Según pudo saber EL COMERCIO, el pasado día 30 de abril la mesa de contratación de la Consejería de Cultura, Comunicación Social y Turismo acordó apoyar la propuesta presentada por el grupo que dirige Antonio Catalán, al que le da dos meses de plazo, que concluyen el 30 de junio, para presentar «el proyecto técnico de obra ajustada a la variante de la oferta». Fuentes oficiales explicaron que el diseño que presentó la empresa es «prácticamente perfecto», pero tiene algunos problemas de «accesibilidad», por lo que debe realizar «ligeras modificaciones» que se llevarán a cabo «sin ningún problema».
Mientras el Gobierno regional habla, desde la empresa adjudicataria, AC Hoteles, se prefiere guardar silencio hasta que exista «la confirmación oficial del proyecto», aunque se reconoce que «todo marcha según lo previsto», por lo que el plazo dado para presentar los planes definitivos podría «ser más breve».
EL COMERCIO ha tenido acceso al proyecto que prepara el equipo de Catalán, que tendrá elementos de nueva construcción que se añadirán a la monumental edificación que ideó Luis Moya en 1947 y cuya rehabilitación está culminando el Principado.
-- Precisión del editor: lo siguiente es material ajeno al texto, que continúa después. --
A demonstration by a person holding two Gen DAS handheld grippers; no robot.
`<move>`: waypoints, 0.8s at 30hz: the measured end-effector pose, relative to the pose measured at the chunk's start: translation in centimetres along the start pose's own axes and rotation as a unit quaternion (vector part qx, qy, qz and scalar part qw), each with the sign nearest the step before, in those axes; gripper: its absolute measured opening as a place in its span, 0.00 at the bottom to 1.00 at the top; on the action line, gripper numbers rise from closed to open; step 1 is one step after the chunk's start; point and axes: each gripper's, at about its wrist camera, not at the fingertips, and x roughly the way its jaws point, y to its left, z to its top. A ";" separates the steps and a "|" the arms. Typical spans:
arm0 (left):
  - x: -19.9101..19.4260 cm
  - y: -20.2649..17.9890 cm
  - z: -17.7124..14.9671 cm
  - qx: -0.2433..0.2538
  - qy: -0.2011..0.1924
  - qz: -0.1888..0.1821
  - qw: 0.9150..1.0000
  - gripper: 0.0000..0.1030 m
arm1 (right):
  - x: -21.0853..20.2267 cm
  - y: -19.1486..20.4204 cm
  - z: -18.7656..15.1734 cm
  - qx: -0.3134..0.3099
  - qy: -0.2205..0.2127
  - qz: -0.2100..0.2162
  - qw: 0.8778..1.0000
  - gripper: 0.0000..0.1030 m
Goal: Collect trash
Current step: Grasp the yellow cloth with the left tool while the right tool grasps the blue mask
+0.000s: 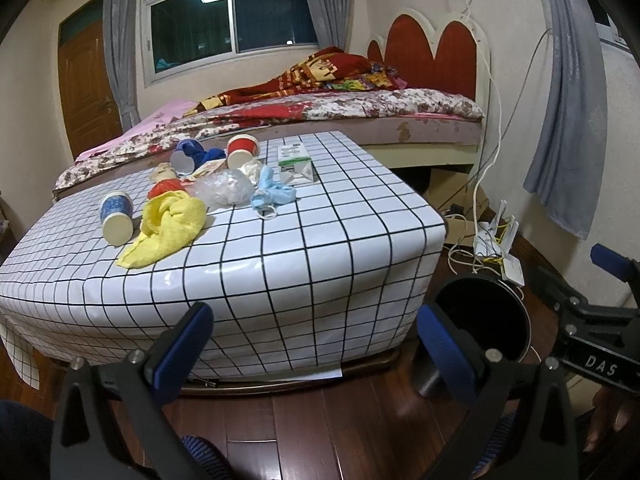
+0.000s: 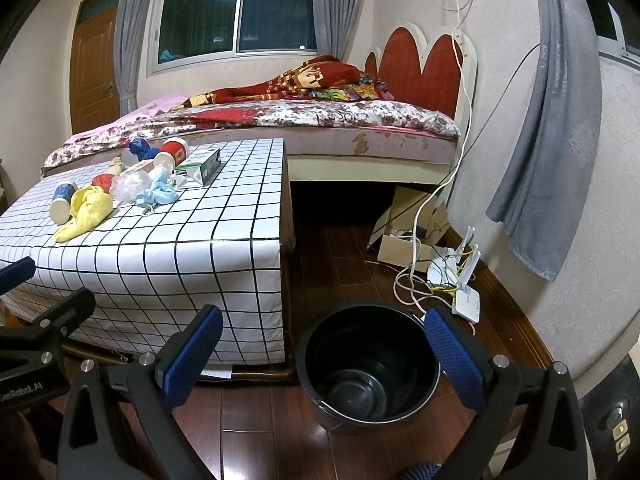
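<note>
A low table with a white grid cloth [image 1: 304,232] [image 2: 168,236] carries a heap of trash: a blue paper cup [image 1: 116,218] [image 2: 62,202], a yellow cloth [image 1: 168,228] [image 2: 86,212], a clear plastic bag [image 1: 228,190] [image 2: 130,186], a blue face mask [image 1: 272,196] [image 2: 158,196], a red paper cup [image 1: 242,152] [image 2: 172,154] and a green-white carton [image 1: 295,162] [image 2: 202,166]. An empty black bin [image 2: 368,364] [image 1: 484,320] stands on the floor right of the table. My left gripper [image 1: 316,344] is open and empty before the table's front. My right gripper [image 2: 322,344] is open and empty above the bin.
A bed [image 1: 320,112] with patterned bedding stands behind the table. Cables, a cardboard box [image 2: 404,236] and a white router [image 2: 464,296] lie on the wooden floor by the right wall. A grey curtain [image 2: 548,160] hangs at the right.
</note>
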 end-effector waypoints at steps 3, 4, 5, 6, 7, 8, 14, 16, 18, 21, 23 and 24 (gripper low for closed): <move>0.3 1.2 0.4 -0.007 -0.001 0.004 1.000 0.99 | 0.0 1.1 0.6 -0.004 -0.004 0.011 1.000 0.99; 0.5 1.9 0.6 -0.010 -0.002 0.010 1.000 0.99 | -0.1 1.4 0.9 -0.004 -0.006 0.018 1.000 0.99; 0.5 2.4 0.9 -0.012 -0.003 0.013 1.000 0.99 | -0.1 1.6 1.2 -0.006 -0.010 0.023 1.000 0.99; 0.7 3.1 1.2 -0.014 -0.006 0.018 1.000 0.99 | 0.0 1.8 1.5 -0.008 -0.012 0.026 1.000 0.99; 0.8 3.8 1.4 -0.014 -0.010 0.026 1.000 0.99 | 0.2 2.2 2.0 -0.009 -0.012 0.034 0.999 0.99; 0.8 4.2 1.6 -0.015 -0.012 0.031 0.999 0.99 | 0.5 2.6 2.5 -0.008 -0.012 0.046 0.999 0.99; 2.4 9.2 2.6 -0.046 -0.016 0.052 0.997 0.99 | 1.7 6.1 5.2 -0.022 -0.019 0.097 0.995 0.99; 2.8 10.4 2.8 -0.063 -0.024 0.040 0.997 0.99 | 2.3 7.6 6.2 -0.033 -0.020 0.112 0.993 0.94; 3.2 12.4 3.1 -0.092 -0.047 0.031 0.994 0.99 | 3.1 9.1 7.0 -0.040 -0.017 0.128 0.991 0.86; 4.1 14.5 3.7 -0.117 -0.063 0.036 0.990 0.99 | 5.1 11.4 8.1 -0.047 -0.008 0.148 0.988 0.85; 5.2 15.6 4.5 -0.121 -0.066 0.052 0.989 0.99 | 6.7 12.8 8.9 -0.046 0.000 0.161 0.986 0.85; 5.8 16.0 4.8 -0.122 -0.064 0.058 0.989 0.99 | 7.4 13.3 9.2 -0.046 0.003 0.165 0.985 0.84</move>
Así, dispondrá de una cubierta octogonal que protegerá el pasillo de acceso al hotel, que será adoquinado tanto para peatones como para vehículos, y una portada acristalada de nueva creación, que hará las veces de entrada y de centro distribuidor.
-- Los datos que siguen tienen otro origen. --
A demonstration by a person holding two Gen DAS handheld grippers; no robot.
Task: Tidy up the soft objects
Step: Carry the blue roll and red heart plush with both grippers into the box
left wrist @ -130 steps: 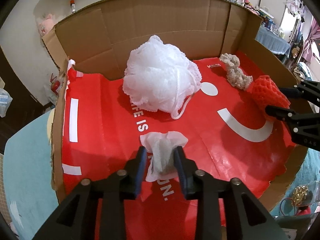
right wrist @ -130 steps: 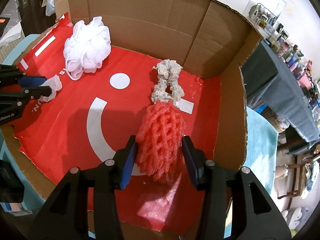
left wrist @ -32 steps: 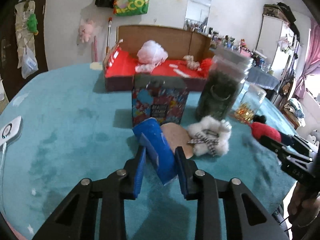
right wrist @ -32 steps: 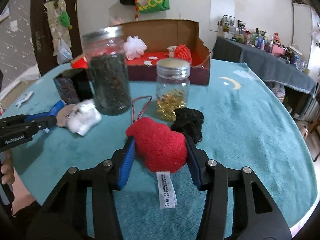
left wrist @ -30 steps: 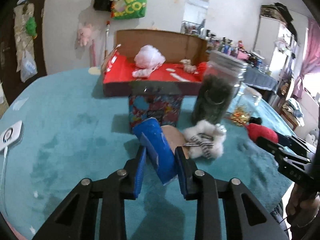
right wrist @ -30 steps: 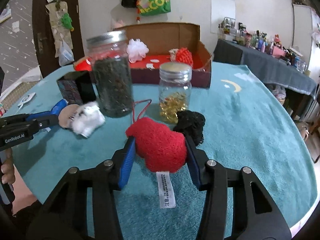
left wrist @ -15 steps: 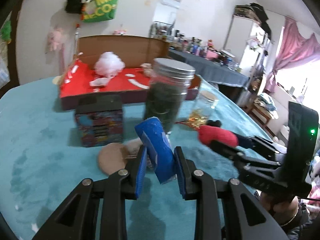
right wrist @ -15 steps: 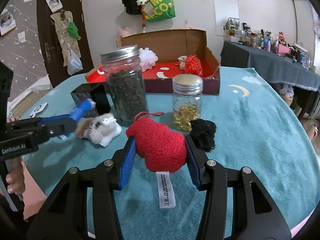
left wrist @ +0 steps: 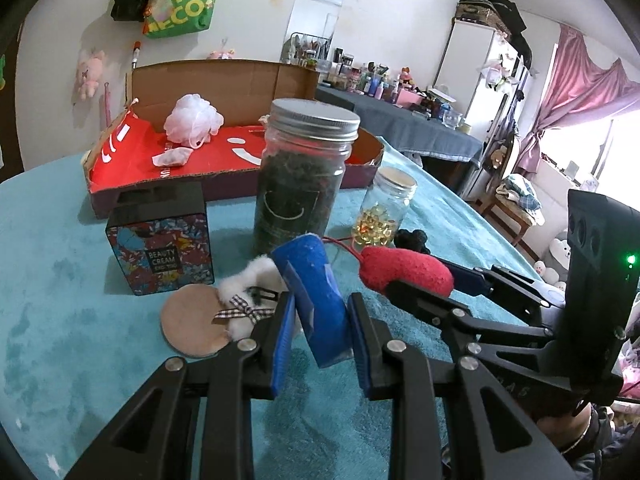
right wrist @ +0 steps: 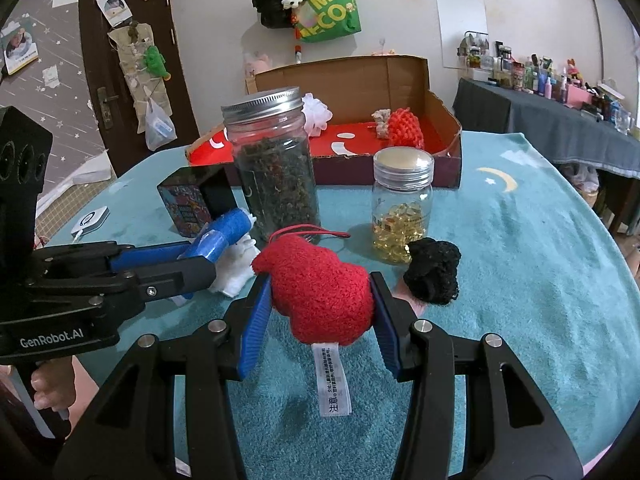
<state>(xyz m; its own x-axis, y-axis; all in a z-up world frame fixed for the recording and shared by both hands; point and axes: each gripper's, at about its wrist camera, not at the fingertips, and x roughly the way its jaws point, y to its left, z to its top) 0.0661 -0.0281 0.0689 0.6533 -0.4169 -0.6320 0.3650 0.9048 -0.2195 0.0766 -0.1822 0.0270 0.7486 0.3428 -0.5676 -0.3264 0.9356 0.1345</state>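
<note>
My left gripper [left wrist: 320, 300] is shut on a blue foam roll [left wrist: 312, 288], held just above the teal tablecloth. Close to its right, my right gripper [right wrist: 320, 280] is shut on a red plush piece [right wrist: 320, 296] with a white tag. Behind the jars stands the cardboard box [left wrist: 224, 76] with a red liner. It holds a white bath puff [left wrist: 194, 120], a small white pouch [left wrist: 172, 158], a red net [right wrist: 404, 126] and a beige scrunchie [right wrist: 382, 120]. A white fluffy puff with a bow [left wrist: 244, 292] and a black scrunchie [right wrist: 434, 276] lie on the cloth.
A tall jar of dark leaves [left wrist: 304, 172], a small jar of yellow capsules [left wrist: 384, 212] and a patterned cream box [left wrist: 160, 240] stand between the grippers and the cardboard box. A white device [right wrist: 90, 220] lies at the table's left edge.
The left gripper has swung to the right with the blue roll and now sits beside the right gripper. The right gripper has stayed in place with the red plush.
</note>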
Otro de los nuevos elementos será el acristalamiento de un lateral del patio interior, donde se instalará un salón polivalente. Se trata, según figura en el proyecto, de «una gran sala en el interior del patio que permite la generación de una sucesión de espacios de estancia: bar, televisión, café, restaurante, salas de reuniones y spa». No obstante, el grupo hotelero quiere el patio «lo más libre posible», para actividades de ocio.
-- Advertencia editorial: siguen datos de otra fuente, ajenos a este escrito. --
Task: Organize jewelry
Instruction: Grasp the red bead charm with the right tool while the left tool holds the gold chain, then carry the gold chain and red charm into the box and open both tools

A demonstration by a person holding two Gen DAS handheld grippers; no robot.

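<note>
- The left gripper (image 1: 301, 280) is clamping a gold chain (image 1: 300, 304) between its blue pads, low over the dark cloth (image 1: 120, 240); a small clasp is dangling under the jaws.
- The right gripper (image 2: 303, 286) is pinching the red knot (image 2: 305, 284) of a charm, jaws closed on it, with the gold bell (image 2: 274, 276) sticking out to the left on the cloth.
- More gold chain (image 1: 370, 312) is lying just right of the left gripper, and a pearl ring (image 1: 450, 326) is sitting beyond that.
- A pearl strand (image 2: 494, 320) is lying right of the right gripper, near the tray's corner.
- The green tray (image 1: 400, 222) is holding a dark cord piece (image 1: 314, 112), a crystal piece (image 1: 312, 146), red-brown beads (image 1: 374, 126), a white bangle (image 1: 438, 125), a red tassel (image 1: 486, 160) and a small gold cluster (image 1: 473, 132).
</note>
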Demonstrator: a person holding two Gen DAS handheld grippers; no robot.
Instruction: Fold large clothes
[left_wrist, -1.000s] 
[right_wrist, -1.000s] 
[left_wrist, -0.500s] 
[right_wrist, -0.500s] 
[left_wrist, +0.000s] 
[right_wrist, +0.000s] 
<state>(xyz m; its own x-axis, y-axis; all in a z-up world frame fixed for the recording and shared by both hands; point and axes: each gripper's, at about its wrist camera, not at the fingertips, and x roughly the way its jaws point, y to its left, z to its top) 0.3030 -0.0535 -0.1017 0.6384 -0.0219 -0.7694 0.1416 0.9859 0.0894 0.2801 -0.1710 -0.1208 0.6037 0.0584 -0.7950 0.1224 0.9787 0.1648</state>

De acuerdo al trabajo realizado por los arquitectos, el hotel se dividirá en dos zonas. La primera, en la que se ubicará el gran comedor, el spa, el gimnasio y todas las oficinas, ocupará las plantas baja y semisótano, ya que se aprovecha la gran depresión existente en el área suroeste del conjunto, donde está el obsoleto frontón, para instalar el parking para residentes, que será cubierto con un jardín.
La segunda zona, dedicada únicamente a las habitaciones, ocupará cuatro plantas de altura sobre la de acceso, en la conocida por los antiguos alumnos de la Universidad Laboral como 'zona de barajas', ya que las imágenes del conocido juego de naipes ornamentan parte de sus paredes.
De hecho, esas imágenes, así como los murales originales encontrados en las paredes de numerosos pasillos y habitaciones, con azulejería en cerámica de gran valor histórico, serán respetados. El grupo AC, que cuenta entre sus principales accionistas con la familia Cosmen, mantiene el compromiso de concluir las obras en el plazo de nueve meses.